::: Given information :::
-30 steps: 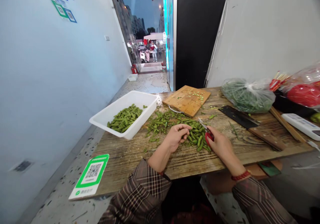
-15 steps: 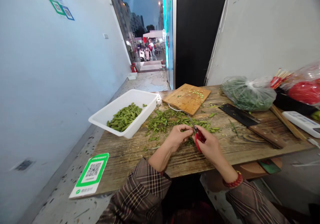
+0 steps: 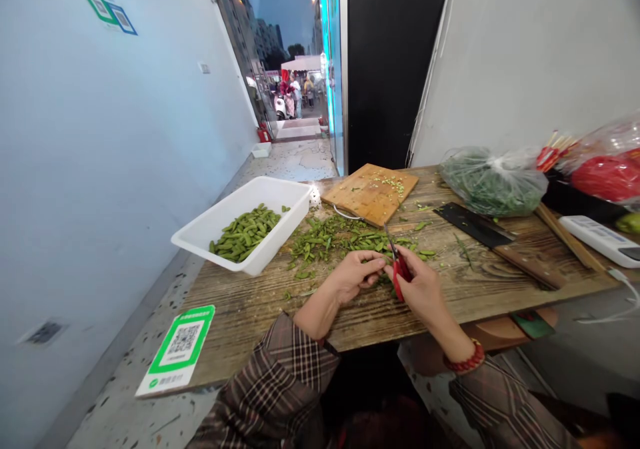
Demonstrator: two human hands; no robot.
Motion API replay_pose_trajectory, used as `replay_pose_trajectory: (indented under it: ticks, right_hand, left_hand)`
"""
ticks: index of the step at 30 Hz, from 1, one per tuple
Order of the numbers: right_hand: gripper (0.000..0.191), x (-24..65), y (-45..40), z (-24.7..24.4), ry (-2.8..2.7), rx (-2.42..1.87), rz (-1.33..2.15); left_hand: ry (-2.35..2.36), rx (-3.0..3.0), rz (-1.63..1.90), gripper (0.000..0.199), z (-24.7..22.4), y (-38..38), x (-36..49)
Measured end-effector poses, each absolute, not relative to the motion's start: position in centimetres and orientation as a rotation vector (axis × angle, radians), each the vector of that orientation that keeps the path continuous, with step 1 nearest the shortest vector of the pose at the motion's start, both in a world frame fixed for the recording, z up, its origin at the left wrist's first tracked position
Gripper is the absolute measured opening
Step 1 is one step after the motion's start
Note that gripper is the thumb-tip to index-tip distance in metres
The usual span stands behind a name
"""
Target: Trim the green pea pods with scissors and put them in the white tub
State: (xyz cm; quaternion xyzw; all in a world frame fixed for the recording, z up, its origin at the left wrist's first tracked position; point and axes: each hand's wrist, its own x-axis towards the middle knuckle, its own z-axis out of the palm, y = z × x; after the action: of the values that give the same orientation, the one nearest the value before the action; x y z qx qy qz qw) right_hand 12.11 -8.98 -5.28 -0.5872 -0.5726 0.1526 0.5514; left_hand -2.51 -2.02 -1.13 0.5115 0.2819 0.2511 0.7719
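Note:
My right hand [image 3: 423, 287] is closed on red-handled scissors [image 3: 399, 277], their blades pointing away from me toward the cutting board. Beside it, the fingers of my left hand [image 3: 354, 277] are pinched together at the scissors. A bit of green shows at those fingertips and looks like an edamame pod, mostly hidden. Just beyond both hands, loose edamame pods [image 3: 316, 239] and trimmings lie spread over the wooden table [image 3: 240, 315]. To the left, a white plastic tub [image 3: 280, 251] holds a pile of edamame pods [image 3: 246, 233].
A wooden cutting board [image 3: 367, 192] with green scraps lies at the back. On the right are a cleaver [image 3: 475, 225], a bag of greens [image 3: 495, 182] and a white device [image 3: 597, 239]. A QR-code card [image 3: 177, 349] lies at the left front corner.
The scissors have turned slightly, their blades now pointing more straight ahead. Both hands stay close together. The whole view has shifted a little.

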Motion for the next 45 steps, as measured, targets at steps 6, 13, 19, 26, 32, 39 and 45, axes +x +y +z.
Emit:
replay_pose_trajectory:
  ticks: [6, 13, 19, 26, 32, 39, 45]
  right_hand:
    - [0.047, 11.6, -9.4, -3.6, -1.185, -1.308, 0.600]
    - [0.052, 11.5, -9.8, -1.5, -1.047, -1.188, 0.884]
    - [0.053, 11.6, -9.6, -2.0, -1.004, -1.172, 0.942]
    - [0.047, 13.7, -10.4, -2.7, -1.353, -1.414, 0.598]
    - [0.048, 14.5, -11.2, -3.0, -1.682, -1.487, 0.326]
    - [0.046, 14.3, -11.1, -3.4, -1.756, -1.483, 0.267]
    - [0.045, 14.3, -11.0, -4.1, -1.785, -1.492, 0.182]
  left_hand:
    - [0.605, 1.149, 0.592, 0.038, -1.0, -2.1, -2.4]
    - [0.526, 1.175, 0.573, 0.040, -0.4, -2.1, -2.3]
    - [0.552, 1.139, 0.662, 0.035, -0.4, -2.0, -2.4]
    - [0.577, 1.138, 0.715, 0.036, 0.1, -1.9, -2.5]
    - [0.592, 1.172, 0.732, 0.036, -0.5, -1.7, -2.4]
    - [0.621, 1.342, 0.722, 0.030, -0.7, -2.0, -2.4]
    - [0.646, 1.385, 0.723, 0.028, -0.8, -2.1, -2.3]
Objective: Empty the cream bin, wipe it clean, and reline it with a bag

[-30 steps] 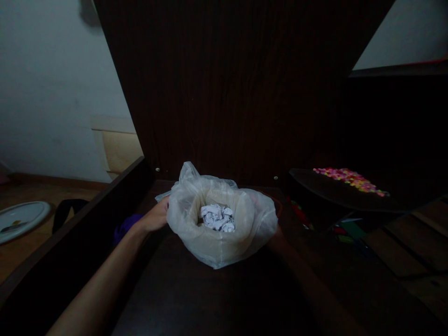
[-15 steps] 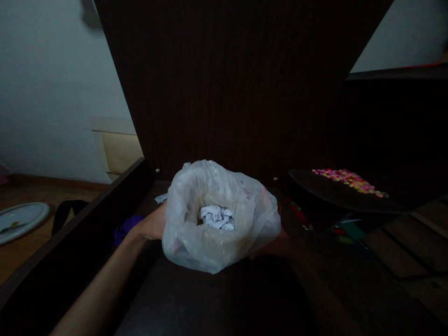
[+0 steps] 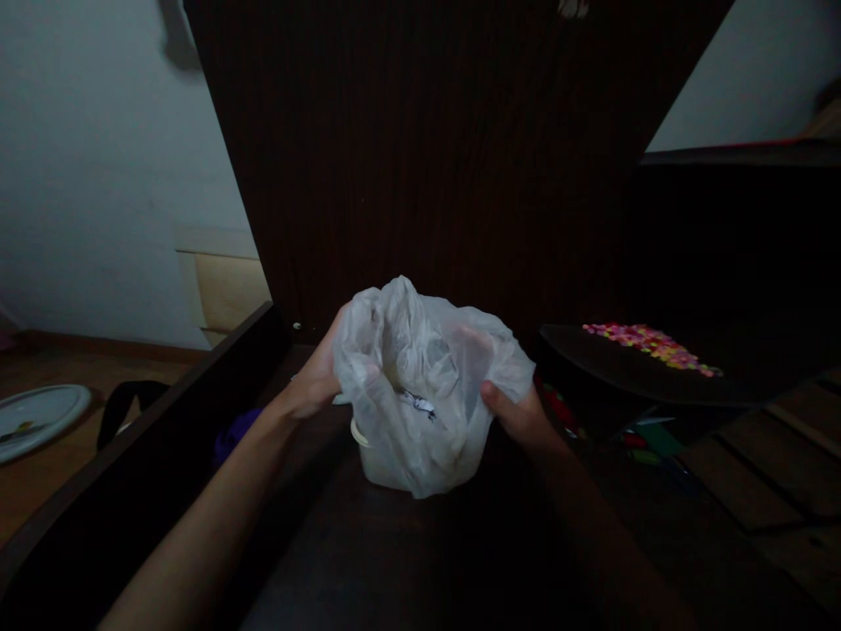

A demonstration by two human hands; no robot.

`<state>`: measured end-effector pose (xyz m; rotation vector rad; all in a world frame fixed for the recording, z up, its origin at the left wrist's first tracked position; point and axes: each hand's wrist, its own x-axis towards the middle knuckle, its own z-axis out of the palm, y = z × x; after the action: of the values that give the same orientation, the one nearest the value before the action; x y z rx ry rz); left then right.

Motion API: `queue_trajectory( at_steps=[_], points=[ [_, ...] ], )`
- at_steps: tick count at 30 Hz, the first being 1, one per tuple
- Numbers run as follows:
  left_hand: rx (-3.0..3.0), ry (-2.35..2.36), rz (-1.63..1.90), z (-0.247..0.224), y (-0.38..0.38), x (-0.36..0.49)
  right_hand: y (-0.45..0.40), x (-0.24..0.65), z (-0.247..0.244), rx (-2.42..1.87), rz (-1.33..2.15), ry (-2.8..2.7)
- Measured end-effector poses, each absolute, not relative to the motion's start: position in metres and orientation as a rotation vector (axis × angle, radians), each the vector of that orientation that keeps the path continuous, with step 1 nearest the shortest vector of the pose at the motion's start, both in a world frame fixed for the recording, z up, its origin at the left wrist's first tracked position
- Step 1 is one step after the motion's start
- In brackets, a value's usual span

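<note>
A whitish, translucent plastic bag (image 3: 434, 447) lines and overhangs a pale container (image 3: 378, 464), which stands on the dark wooden surface. Some crumpled white paper (image 3: 419, 404) shows inside the bag's mouth. My left hand (image 3: 321, 368) grips the bag's left side, its fingertips partly hidden behind the plastic. On the other side, my right hand (image 3: 519, 410) is closed on the bag's edge, thumb on the near side and fingers showing faintly through the film. A curved, light-coloured rim or handle (image 3: 358, 434) of the container sticks out at the lower left.
A tall dark wooden panel (image 3: 447, 175) rises behind the bag. A low dark side board (image 3: 164, 429) runs along the left, with a purple item (image 3: 236, 434) beside it. To the right, a dark ledge (image 3: 578, 355) carries small colourful pieces (image 3: 650, 344). A white round lid-like object (image 3: 43, 412) lies far left.
The bag's edges have been pulled up and inward, uncovering the container's lower wall. The mouth has narrowed and less paper shows. Both hands have come up, the right thumb now visible.
</note>
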<state>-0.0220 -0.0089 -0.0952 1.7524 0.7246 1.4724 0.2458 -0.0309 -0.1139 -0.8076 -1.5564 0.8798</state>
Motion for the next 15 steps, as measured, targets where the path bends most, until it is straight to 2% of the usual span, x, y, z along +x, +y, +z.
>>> queue_trajectory(
  at_steps=[3, 10, 12, 15],
  points=[
    [1.726, 0.676, 1.425, -0.084, -0.003, -0.008, -0.022, 0.237, -0.096, -0.818, 0.941, -1.647],
    [1.748, 0.984, 1.507, -0.069, 0.004, 0.022, -0.011, 0.227, -0.076, -0.763, 1.086, -1.874],
    [1.760, 1.063, 1.560, -0.070, 0.005, 0.028, -0.017, 0.223, -0.071, -0.779, 0.990, -2.012],
    [1.776, 1.139, 1.591, -0.072, 0.005, 0.033, -0.029, 0.218, -0.066, -0.976, 0.638, -2.221]
  ],
)
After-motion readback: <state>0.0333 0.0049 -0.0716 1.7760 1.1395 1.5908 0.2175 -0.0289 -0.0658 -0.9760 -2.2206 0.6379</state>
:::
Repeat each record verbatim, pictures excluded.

-30 steps: 
-15 steps: 
+0 steps: 
Demonstrator: two human hands; no robot.
Motion API replay_pose_trajectory, used as `replay_pose_trajectory: (indented under it: ticks, right_hand, left_hand)`
"""
ticks: index of the step at 30 Hz, from 1, one per tuple
Order of the numbers: right_hand: gripper (0.000..0.191), x (-24..65), y (-45..40), z (-24.7..24.4), ry (-2.8..2.7), rx (-2.42..1.87), rz (-1.33..2.15); left_hand: ry (-2.35..2.36), rx (-3.0..3.0), rz (-1.63..1.90), gripper (0.000..0.199), z (-24.7..22.4), y (-38..38), x (-36..49)
Measured end-effector poses, each absolute, not relative to the motion's start: position in centimetres and orientation as a rotation vector (axis × angle, radians), each the vector of that orientation that keeps the path continuous, with step 1 nearest the shortest vector of the pose at the motion's start, both in a world frame fixed for the recording, z up, its origin at the left wrist's first tracked position
Gripper is the absolute measured opening
Step 1 is one step after the motion's start
Note that gripper is the thumb-tip to index-tip distance in metres
The usual span stands behind a name
"""
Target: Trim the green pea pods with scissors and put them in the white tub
State: (xyz cm; quaternion xyzw; all in a world frame fixed for the recording, z up, its origin at the left wrist's first tracked position; point and axes: each hand's wrist, its own x-axis towards the middle knuckle, its own z-axis out of the palm, y = z × x; after the action: of the values that give the same orientation, the one nearest the value before the action; x y z qx qy qz qw) right_hand 12.11 -8.98 -5.28 -0.5872 -0.5726 0.1526 0.5514; left_hand -2.51 -2.02 -1.13 0.5115 0.2819 0.2511 0.7719
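Note:
My right hand [image 3: 423, 287] is closed on red-handled scissors [image 3: 399, 277], their blades pointing away from me toward the cutting board. Beside it, the fingers of my left hand [image 3: 354, 277] are pinched together at the scissors. A bit of green shows at those fingertips and looks like an edamame pod, mostly hidden. Just beyond both hands, loose edamame pods [image 3: 316, 239] and trimmings lie spread over the wooden table [image 3: 240, 315]. To the left, a white plastic tub [image 3: 280, 251] holds a pile of edamame pods [image 3: 246, 233].
A wooden cutting board [image 3: 367, 192] with green scraps lies at the back. On the right are a cleaver [image 3: 475, 225], a bag of greens [image 3: 495, 182] and a white device [image 3: 597, 239]. A QR-code card [image 3: 177, 349] lies at the left front corner.
The scissors have turned slightly, their blades now pointing more straight ahead. Both hands stay close together. The whole view has shifted a little.
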
Motion for the next 45 steps, as measured, targets at steps 6, 13, 19, 26, 32, 39 and 45, axes +x +y +z.
Emit:
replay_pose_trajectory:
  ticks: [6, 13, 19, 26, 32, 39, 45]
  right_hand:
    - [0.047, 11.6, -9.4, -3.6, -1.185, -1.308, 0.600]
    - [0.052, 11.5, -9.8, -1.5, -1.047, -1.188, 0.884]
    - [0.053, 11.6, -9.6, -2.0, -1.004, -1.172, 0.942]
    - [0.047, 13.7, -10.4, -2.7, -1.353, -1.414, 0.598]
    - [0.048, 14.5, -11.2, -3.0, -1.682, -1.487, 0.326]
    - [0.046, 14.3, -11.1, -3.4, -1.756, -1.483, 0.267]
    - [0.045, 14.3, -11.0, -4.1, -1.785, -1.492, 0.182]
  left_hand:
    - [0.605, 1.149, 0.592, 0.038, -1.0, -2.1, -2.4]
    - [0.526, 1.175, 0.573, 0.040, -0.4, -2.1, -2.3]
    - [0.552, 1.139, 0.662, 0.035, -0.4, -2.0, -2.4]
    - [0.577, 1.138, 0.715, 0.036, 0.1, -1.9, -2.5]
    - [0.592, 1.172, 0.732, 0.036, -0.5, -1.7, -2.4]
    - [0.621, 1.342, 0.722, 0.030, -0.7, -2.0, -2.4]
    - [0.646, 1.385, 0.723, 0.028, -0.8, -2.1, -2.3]
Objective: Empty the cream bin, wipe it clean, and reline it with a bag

[-30 steps] 
[-15 steps] 
[+0 steps] 

A demonstration by two human hands; no robot.

`<state>`: measured end-effector pose (xyz m; rotation vector rad; all in a world frame fixed for the recording, z up, its origin at the left wrist's first tracked position; point and axes: each hand's wrist, its own x-axis towards the middle knuckle, its own z-axis out of the palm, y = z × x; after the action: of the values that give the same orientation, the one nearest the value before the action; x y z rx ry rz); left then right.

Motion API: `queue_trajectory( at_steps=[_], points=[ [_, ...] ], )`
- at_steps: tick count at 30 Hz, the first being 1, one per tuple
- Numbers run as follows:
  left_hand: rx (-3.0..3.0), ry (-2.35..2.36), rz (-1.63..1.90), z (-0.247..0.224), y (-0.38..0.38), x (-0.36..0.49)
  right_hand: y (-0.45..0.40), x (-0.24..0.65), z (-0.247..0.244), rx (-2.42..1.87), rz (-1.33..2.15), ry (-2.8..2.7)
- Measured end-effector poses, each absolute, not relative to the motion's start: position in metres and orientation as a rotation vector (axis × angle, radians), each the vector of that orientation that keeps the path continuous, with step 1 nearest the shortest vector of the pose at the motion's start, both in a world frame fixed for the recording, z up, its origin at the left wrist's first tracked position
- Step 1 is one step after the motion's start
- In brackets, a value's usual span

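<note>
A whitish, translucent plastic bag (image 3: 434, 447) lines and overhangs a pale container (image 3: 378, 464), which stands on the dark wooden surface. Some crumpled white paper (image 3: 419, 404) shows inside the bag's mouth. My left hand (image 3: 321, 368) grips the bag's left side, its fingertips partly hidden behind the plastic. On the other side, my right hand (image 3: 519, 410) is closed on the bag's edge, thumb on the near side and fingers showing faintly through the film. A curved, light-coloured rim or handle (image 3: 358, 434) of the container sticks out at the lower left.
A tall dark wooden panel (image 3: 447, 175) rises behind the bag. A low dark side board (image 3: 164, 429) runs along the left, with a purple item (image 3: 236, 434) beside it. To the right, a dark ledge (image 3: 578, 355) carries small colourful pieces (image 3: 650, 344). A white round lid-like object (image 3: 43, 412) lies far left.
The bag's edges have been pulled up and inward, uncovering the container's lower wall. The mouth has narrowed and less paper shows. Both hands have come up, the right thumb now visible.
</note>
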<state>-0.0220 -0.0089 -0.0952 1.7524 0.7246 1.4724 0.2458 -0.0309 -0.1139 -0.8076 -1.5564 0.8798</state>
Motion for the next 15 steps, as measured, targets where the path bends most, until it is straight to 2% of the usual span, x, y, z along +x, +y, +z.
>>> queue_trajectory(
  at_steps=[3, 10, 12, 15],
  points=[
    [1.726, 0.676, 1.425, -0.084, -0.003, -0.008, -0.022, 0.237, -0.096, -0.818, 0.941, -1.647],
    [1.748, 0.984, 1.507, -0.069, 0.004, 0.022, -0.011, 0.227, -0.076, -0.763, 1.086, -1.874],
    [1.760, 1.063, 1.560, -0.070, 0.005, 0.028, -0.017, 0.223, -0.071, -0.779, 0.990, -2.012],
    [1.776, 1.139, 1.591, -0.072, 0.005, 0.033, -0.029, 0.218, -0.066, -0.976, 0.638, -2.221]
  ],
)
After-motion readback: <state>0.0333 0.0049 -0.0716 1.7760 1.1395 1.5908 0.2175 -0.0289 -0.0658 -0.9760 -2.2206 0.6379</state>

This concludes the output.